2. The process as claimed in claim 1, wherein the vegetable oil is selected from the group consisting of rice bran oil, sunflower oil, soybean oil , mustard oil
3. The process as claimed in claim 1, wherein the initial hydrolysis is performed with pH in the range of about 4.5 to about 5.5.
4. The process as claimed in claim 1, wherein the temperature of the initial hydrolysis is in the range of 50-550C.
5. The process as claimed in claim 1, wherein the enzyme for the initial hydrolysis is selected from Phospholipase A1, Phospholipase A2 or a mixture thereof.
6. The process as claimed in claim 1, wherein the enzyme for further hydrolysis, is lysophospholipase.

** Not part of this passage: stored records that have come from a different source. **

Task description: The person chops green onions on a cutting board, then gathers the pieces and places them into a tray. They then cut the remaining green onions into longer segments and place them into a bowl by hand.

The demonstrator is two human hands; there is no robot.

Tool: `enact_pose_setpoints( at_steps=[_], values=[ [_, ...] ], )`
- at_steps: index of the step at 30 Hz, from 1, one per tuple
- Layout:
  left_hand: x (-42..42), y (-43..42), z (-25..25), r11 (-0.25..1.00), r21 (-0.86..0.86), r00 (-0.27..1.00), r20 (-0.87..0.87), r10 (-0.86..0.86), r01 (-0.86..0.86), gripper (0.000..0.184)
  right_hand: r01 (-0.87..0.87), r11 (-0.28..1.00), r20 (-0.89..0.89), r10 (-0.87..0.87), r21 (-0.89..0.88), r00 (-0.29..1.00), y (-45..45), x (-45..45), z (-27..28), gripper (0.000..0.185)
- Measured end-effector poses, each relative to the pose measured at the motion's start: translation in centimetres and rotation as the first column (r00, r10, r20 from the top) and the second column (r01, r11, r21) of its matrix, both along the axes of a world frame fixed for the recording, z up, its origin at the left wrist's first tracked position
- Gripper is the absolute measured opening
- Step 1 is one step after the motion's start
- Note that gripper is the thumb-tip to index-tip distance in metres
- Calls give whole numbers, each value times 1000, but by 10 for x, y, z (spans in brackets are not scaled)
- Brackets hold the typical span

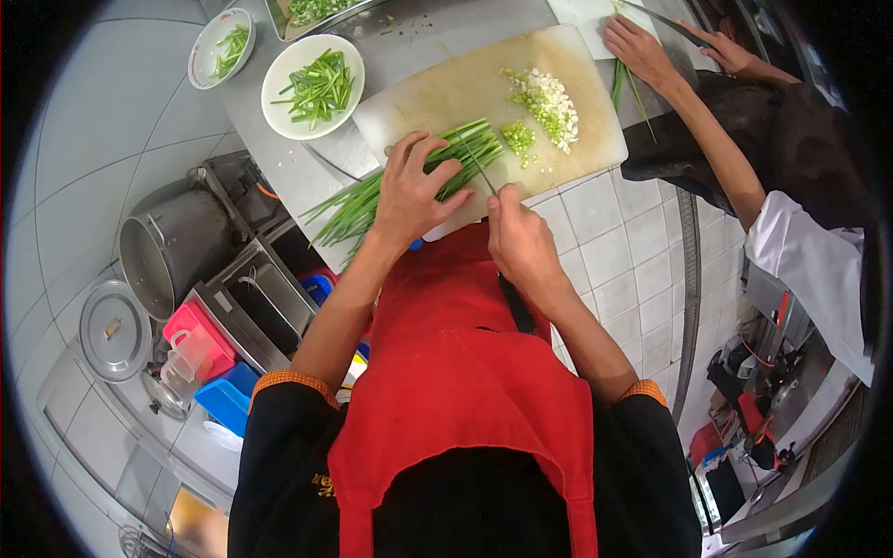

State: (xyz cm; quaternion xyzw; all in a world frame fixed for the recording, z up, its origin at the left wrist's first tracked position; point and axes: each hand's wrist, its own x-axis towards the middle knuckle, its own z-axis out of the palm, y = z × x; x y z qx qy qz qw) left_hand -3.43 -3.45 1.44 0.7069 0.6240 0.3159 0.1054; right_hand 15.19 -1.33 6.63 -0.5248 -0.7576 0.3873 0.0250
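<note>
My left hand (414, 191) presses down with bent fingers on a bundle of long green scallions (358, 206), holding it on the cutting board (409, 107). The bundle's leafy ends hang past the board's near left edge. My right hand (523, 237) is closed round the handle of a knife (478, 166). Its blade lies across the bundle, just right of my left fingers. Right of the blade sits a small pile of chopped green scallion (518, 138). Beyond it is a larger pile of chopped pale scallion (549, 107).
A white bowl (272, 93) and a smaller bowl (197, 70) hold cut green pieces. A metal tray (279, 23) of chopped greens stands at the back. At right, a co-worker's hand (642, 46) holds greens beside another knife (665, 20). A large pot (149, 265) is below left.
</note>
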Motion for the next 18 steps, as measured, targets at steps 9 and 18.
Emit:
enact_pose_setpoints(
  at_steps=[9,18],
  values=[
    [-1,-4,-9,999,33,996,87,14,-17,31,-27,999,32,28,-43,999,-4,-6,-6,22],
    [-1,-7,-11,999,50,997,82,5,-9,31,-30,996,25,28,81,999,-16,-3,-27,18]
  ],
)
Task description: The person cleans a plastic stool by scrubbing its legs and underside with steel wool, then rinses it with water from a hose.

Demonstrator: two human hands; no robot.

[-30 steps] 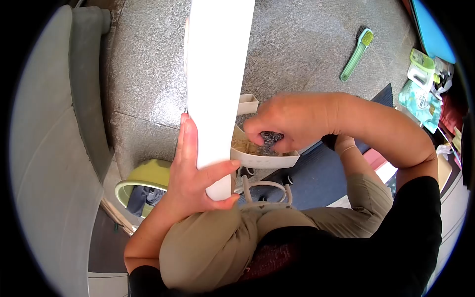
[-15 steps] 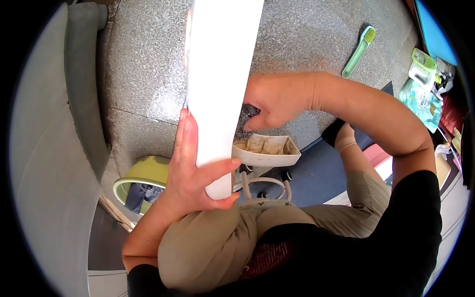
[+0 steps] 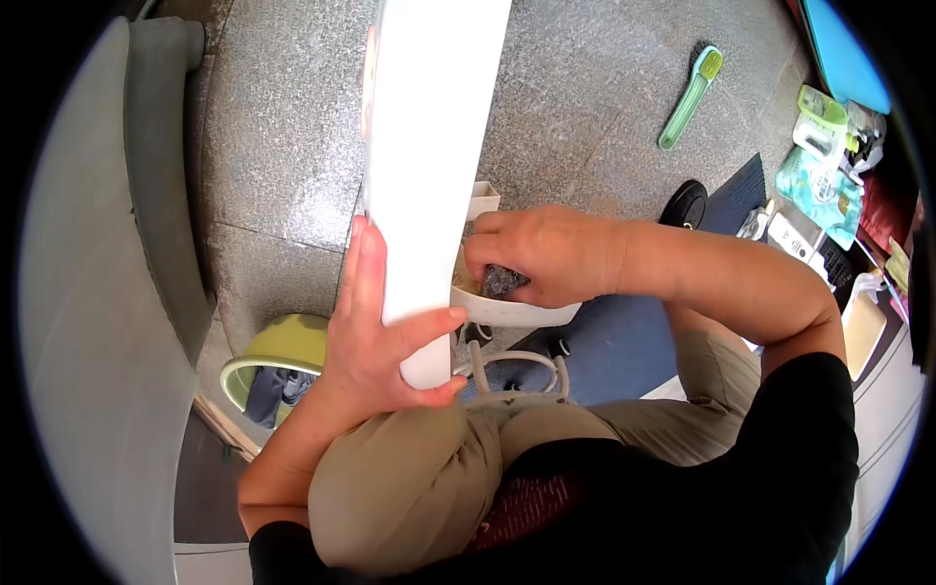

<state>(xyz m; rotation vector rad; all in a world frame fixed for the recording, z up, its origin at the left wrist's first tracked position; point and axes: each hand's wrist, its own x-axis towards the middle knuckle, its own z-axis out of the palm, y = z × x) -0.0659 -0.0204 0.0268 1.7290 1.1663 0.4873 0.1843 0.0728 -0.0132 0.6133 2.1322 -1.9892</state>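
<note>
A long, glossy white panel stands lengthwise before me, its lower end near my knees. My left hand grips that end, thumb on the near face and fingers along the left edge. On the panel's right side is a shallow white bin with brownish stains inside. My right hand reaches into this bin, fingers closed around a dark grey, crumpled scouring pad. Part of the bin's inside is hidden by the hand.
A green brush lies on the grey tiled floor. Left of me stands a yellow-green tub with dark cloth inside. A dark blue mat and a round stool frame are below the bin. Bottles and pouches crowd the right side.
My right hand has moved down and toward me with the scouring pad, from behind the bin into it. My left hand keeps its grip on the panel. My right foot has shifted.
</note>
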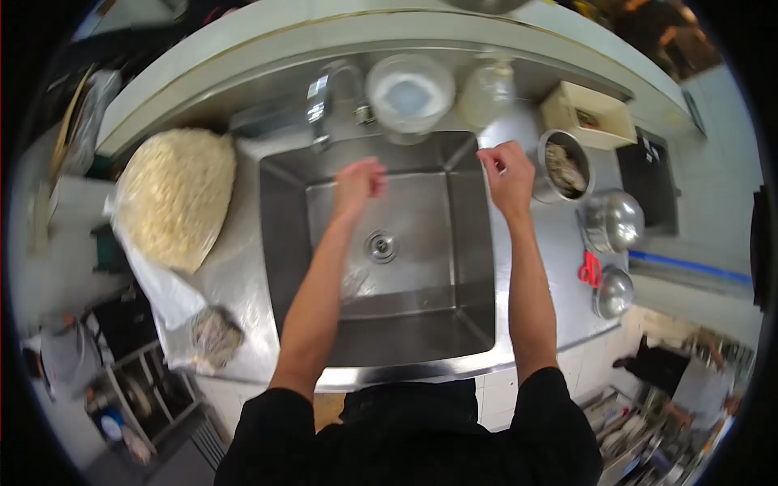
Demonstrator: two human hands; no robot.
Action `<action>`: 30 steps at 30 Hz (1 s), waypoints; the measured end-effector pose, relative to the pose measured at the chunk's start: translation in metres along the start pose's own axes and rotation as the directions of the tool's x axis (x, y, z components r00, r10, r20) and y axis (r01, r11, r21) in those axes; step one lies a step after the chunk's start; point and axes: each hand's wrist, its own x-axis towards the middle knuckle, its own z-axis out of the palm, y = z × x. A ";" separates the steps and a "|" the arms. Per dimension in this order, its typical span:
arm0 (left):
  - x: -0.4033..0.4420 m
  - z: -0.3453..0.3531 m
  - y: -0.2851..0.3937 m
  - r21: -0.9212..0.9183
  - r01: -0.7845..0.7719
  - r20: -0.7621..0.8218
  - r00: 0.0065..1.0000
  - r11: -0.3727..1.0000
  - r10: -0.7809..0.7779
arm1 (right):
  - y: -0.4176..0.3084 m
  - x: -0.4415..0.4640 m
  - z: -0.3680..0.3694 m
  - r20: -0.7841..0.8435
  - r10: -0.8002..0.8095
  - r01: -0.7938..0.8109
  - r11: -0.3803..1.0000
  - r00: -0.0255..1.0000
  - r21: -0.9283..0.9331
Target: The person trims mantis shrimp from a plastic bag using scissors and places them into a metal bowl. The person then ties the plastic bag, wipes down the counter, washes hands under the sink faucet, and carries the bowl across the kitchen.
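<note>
My left hand (359, 186) hangs over the steel sink (421, 206), its fingers blurred by motion. At the sink's right rim, my right hand (509, 172) has its fingers curled in and pressed together; whether anything small is between them cannot be made out. Just right of it stands a round metal container (551, 193) with greyish-brown food inside. Behind the sink are the curved faucet (318, 109), a clear tub (411, 121) with a whitish content, and a pump bottle (489, 91).
A large bag of pale pieces (177, 194) lies left of the sink, with a smaller bag (215, 338) below. On the right are a cream bin (612, 121), metal bowls (614, 220), and red-handled scissors (590, 270). People (689, 381) stand in the background.
</note>
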 end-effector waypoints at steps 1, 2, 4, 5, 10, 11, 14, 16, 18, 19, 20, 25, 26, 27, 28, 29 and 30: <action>0.004 -0.001 0.008 0.124 -0.061 -0.201 0.976 0.990 0.085 | 0.021 0.013 -0.027 -0.023 -0.007 0.003 0.991 1.000 -0.131; 0.016 -0.012 0.006 0.250 -0.101 -0.233 0.959 0.963 0.161 | 0.045 0.030 -0.056 -0.066 -0.046 0.028 0.969 0.997 -0.245; 0.036 -0.015 0.016 0.598 -0.228 -0.275 0.843 0.769 0.463 | 0.082 0.068 -0.109 -0.284 -0.091 -0.010 0.942 0.955 -0.336; 0.037 -0.009 0.030 0.659 -0.275 -0.295 0.762 0.700 0.577 | 0.088 0.088 -0.135 -0.327 -0.069 -0.065 0.922 0.943 -0.381; 0.061 0.004 0.050 0.763 -0.235 -0.262 0.740 0.603 0.619 | 0.155 0.157 -0.188 -0.454 0.094 -0.283 0.885 0.886 -0.369; 0.067 0.001 0.044 0.813 -0.193 -0.225 0.765 0.549 0.603 | 0.210 0.160 -0.183 -0.189 0.066 -0.165 0.800 0.980 -0.577; 0.074 0.000 0.038 0.876 -0.222 -0.178 0.676 0.428 0.715 | 0.242 0.170 -0.183 0.093 0.175 -0.063 0.721 0.980 -0.690; 0.081 -0.011 0.024 0.760 -0.196 -0.330 0.705 0.620 0.628 | 0.228 0.182 -0.187 0.018 0.270 -0.208 0.779 0.963 -0.592; 0.086 -0.023 0.015 0.614 -0.162 -0.455 0.727 0.772 0.514 | 0.228 0.179 -0.182 0.040 0.237 -0.160 0.764 0.971 -0.624; 0.084 -0.026 0.015 0.329 -0.113 -0.474 0.839 0.938 0.267 | 0.239 0.179 -0.181 0.063 0.194 -0.105 0.743 0.979 -0.661; 0.078 -0.033 0.012 0.016 -0.008 -0.412 0.911 1.000 0.014 | 0.248 0.179 -0.183 0.053 0.197 -0.110 0.728 0.979 -0.677; 0.013 0.002 0.053 0.464 0.199 -0.146 0.978 0.863 -0.147 | 0.228 0.165 -0.172 -0.128 0.106 -0.164 0.749 0.986 -0.642; 0.003 -0.001 0.055 0.538 0.172 -0.095 0.985 0.825 -0.143 | 0.221 0.157 -0.167 -0.112 0.114 -0.159 0.760 0.987 -0.631; 0.000 -0.014 0.044 0.539 0.183 -0.109 0.983 0.822 -0.148 | 0.211 0.155 -0.166 -0.128 0.130 -0.182 0.765 0.983 -0.618; 0.002 -0.023 0.029 0.608 0.104 -0.058 0.995 0.787 -0.087 | 0.200 0.157 -0.163 -0.149 0.138 -0.201 0.768 0.979 -0.609; 0.009 -0.029 0.016 0.666 0.014 0.010 1.000 0.746 -0.027 | 0.191 0.158 -0.157 -0.152 0.130 -0.196 0.766 0.980 -0.612; 0.004 -0.027 0.021 0.714 0.031 0.018 0.998 0.699 -0.062 | 0.176 0.155 -0.152 -0.175 0.255 -0.304 0.874 0.951 -0.378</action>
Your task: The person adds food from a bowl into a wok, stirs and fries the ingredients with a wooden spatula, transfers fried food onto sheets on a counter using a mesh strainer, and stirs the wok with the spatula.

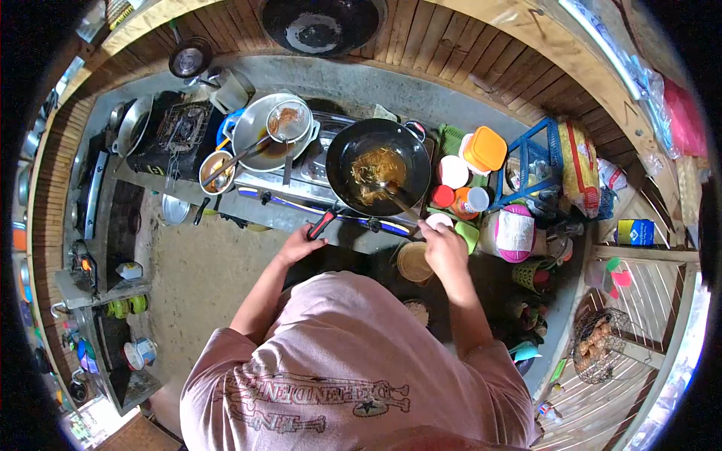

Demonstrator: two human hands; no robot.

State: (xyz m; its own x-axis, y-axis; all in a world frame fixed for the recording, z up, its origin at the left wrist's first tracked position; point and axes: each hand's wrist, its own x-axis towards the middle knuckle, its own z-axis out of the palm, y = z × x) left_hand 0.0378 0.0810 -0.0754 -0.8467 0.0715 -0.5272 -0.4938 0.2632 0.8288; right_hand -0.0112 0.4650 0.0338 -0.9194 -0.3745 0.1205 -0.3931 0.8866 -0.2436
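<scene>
A black wok [345, 177] sits on the right part of the stove, with brown liquid and shredded food [379, 167] in it. My left hand [304, 244] is closed on the wok's black and red handle. A ladle [404, 204] is gripped by my right hand [445, 249], and its head rests in the food. Left of the wok, a strainer [289, 120] holding brown bits lies over a large metal pot [252, 134]. A small bowl [219, 171] with food and a utensil stands beside that pot.
Jars with red lids [442, 197] and an orange-lidded container [485, 149] stand right of the wok. Beyond them is a blue rack [535, 161]. A grill [180, 124] sits at the left. A round tan lid [415, 262] is below the counter edge.
</scene>
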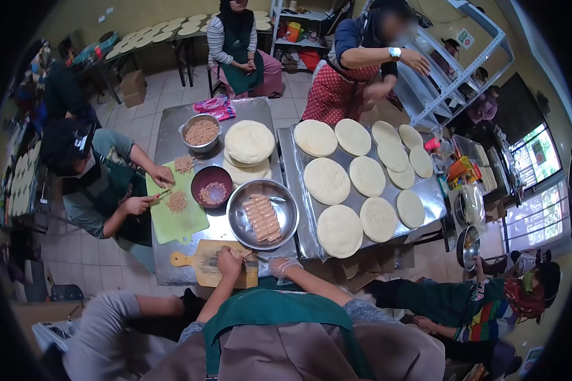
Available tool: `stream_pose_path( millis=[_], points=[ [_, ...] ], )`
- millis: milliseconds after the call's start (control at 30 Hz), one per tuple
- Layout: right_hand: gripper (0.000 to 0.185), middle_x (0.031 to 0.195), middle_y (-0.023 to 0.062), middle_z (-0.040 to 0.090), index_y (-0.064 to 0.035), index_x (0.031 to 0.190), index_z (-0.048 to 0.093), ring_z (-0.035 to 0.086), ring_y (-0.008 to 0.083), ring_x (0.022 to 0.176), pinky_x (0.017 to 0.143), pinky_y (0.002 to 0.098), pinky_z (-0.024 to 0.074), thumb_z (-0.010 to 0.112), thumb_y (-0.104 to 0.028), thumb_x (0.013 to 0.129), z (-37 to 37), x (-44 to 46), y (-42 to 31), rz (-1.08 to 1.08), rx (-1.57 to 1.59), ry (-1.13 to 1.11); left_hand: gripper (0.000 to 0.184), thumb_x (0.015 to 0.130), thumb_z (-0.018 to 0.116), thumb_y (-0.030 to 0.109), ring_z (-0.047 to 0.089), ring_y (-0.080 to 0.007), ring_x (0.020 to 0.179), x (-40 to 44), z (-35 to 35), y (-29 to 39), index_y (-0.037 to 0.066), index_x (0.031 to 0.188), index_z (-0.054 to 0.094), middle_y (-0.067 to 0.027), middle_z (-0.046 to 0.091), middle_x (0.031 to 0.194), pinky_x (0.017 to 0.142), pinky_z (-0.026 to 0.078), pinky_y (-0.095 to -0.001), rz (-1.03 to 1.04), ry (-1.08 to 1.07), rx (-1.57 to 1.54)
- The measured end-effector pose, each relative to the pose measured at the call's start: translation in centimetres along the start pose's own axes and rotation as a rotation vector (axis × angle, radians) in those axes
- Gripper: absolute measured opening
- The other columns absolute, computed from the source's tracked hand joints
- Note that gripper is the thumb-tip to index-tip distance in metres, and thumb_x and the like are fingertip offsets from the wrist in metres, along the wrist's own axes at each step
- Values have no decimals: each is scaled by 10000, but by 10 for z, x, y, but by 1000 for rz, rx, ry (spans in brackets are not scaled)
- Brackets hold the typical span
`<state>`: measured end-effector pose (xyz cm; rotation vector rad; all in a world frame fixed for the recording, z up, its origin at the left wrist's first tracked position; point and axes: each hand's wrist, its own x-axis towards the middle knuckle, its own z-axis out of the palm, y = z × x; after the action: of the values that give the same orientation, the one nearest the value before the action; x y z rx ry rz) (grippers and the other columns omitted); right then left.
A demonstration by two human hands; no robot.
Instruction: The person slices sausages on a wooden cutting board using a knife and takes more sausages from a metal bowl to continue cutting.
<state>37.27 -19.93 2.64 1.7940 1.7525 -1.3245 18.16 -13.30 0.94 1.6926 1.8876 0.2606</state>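
Note:
My left hand (229,261) is closed over a wooden cutting board (206,259) with a round-ended handle; what its fingers press on, perhaps something pinkish, is too small to make out. In a clear plastic glove, my right hand (285,267) grips a knife (255,256), its blade pointing left toward my left hand over the board's right edge. Just beyond both hands stands a large steel bowl (293,216) with several sausages (262,218) laid side by side in it.
Across the left corner, a co-worker (108,178) cuts pinkish bits on a green board (162,232). A maroon bowl (213,178), a steel bowl of minced filling (201,132) and stacked flat dough rounds (250,142) stand behind. More rounds (327,181) cover the right table; another person (356,76) stands beyond.

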Motion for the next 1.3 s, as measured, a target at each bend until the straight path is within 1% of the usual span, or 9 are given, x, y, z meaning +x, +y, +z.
stream_pose_path(
  millis=[133,267,433,667,900,933,1167,1200,1300],
  points=[
    [352,1146,240,652,31,1150,640,650,354,1062,904,450,506,491,-143,883,-19,3,-6,-137,-76,-82,610,653,839,223,611,-362,999,5,-1,0,71,1146,515,-180,597,1053,833,503,-457,-20,-68,15],
    [303,838,253,688,46,851,706,687,380,762,698,469,550,507,-182,829,45,86,33,-478,-191,82,784,572,891,236,591,-375,1054,-12,-17,3,70,1209,464,-196,531,1175,861,504,-466,30,-123,-25],
    [324,917,256,692,52,916,703,691,383,833,751,467,545,495,-183,840,31,78,22,-348,-95,45,792,570,899,224,590,-399,1052,-20,-35,38,78,1214,460,-203,446,1242,857,517,-485,57,-210,188],
    [337,963,245,692,20,960,707,687,377,895,793,469,531,510,-228,843,0,72,27,-416,-239,-76,560,696,808,194,635,-406,937,8,7,-7,74,1158,516,-198,471,1189,785,540,-483,158,-129,234],
    [406,1157,243,642,13,1126,659,640,381,1050,891,471,488,429,-250,919,-24,49,20,-309,-224,-241,818,608,882,209,623,-373,1003,-10,-34,19,102,1300,459,-192,483,1202,799,546,-453,196,-184,217],
    [380,971,276,668,11,946,689,661,406,894,804,493,497,468,-294,899,-15,52,28,-354,-75,-120,851,571,904,198,622,-365,1003,-10,-29,18,97,1281,447,-187,486,1183,795,548,-454,208,-178,231],
    [424,1024,289,649,12,1024,650,637,431,950,850,501,480,436,-342,932,5,77,53,-324,-151,-169,570,685,831,194,637,-377,947,4,-12,4,74,1136,504,-181,518,1106,773,548,-470,203,-177,264],
    [471,1176,280,611,25,1156,619,611,404,1065,897,502,451,421,-337,928,-5,66,47,-212,-110,-185,515,719,798,195,639,-378,942,5,-7,0,75,1128,509,-184,523,1104,771,547,-472,213,-161,251],
    [349,1035,248,664,1,1039,682,658,356,954,836,474,498,507,-241,858,-15,48,39,-345,-187,-64,387,825,668,206,641,-385,926,7,4,-19,89,1167,529,-197,538,1107,764,539,-483,274,-154,245]
  ],
)
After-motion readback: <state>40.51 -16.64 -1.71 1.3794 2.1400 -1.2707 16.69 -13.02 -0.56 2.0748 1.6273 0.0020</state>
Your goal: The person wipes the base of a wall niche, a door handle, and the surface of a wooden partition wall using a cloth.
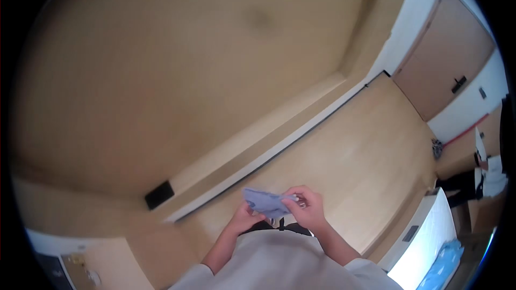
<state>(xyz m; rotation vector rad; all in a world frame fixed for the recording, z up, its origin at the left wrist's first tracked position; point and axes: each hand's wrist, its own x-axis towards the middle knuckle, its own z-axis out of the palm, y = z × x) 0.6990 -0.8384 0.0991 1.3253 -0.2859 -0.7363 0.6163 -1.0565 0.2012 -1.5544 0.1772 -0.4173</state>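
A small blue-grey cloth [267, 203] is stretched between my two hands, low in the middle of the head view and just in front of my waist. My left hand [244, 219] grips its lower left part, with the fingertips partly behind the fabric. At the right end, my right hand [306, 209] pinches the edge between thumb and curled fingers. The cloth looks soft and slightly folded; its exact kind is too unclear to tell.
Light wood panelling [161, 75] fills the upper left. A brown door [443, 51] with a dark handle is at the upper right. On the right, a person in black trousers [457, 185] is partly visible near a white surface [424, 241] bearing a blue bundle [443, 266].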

7. The process as claimed in claim 1, wherein the temperature for the addition of filter aid is in the range of 75-800C.
8. The process as claimed in claim 1 or any one of the preceding claims, wherein the separation of gums/impurities from crude vegetable oil is performed without centrifugation.
9. The process as claimed in claim 1, wherein the phosphorous impurity in the refined vegetable oil is in the range of 0 to 3ppm.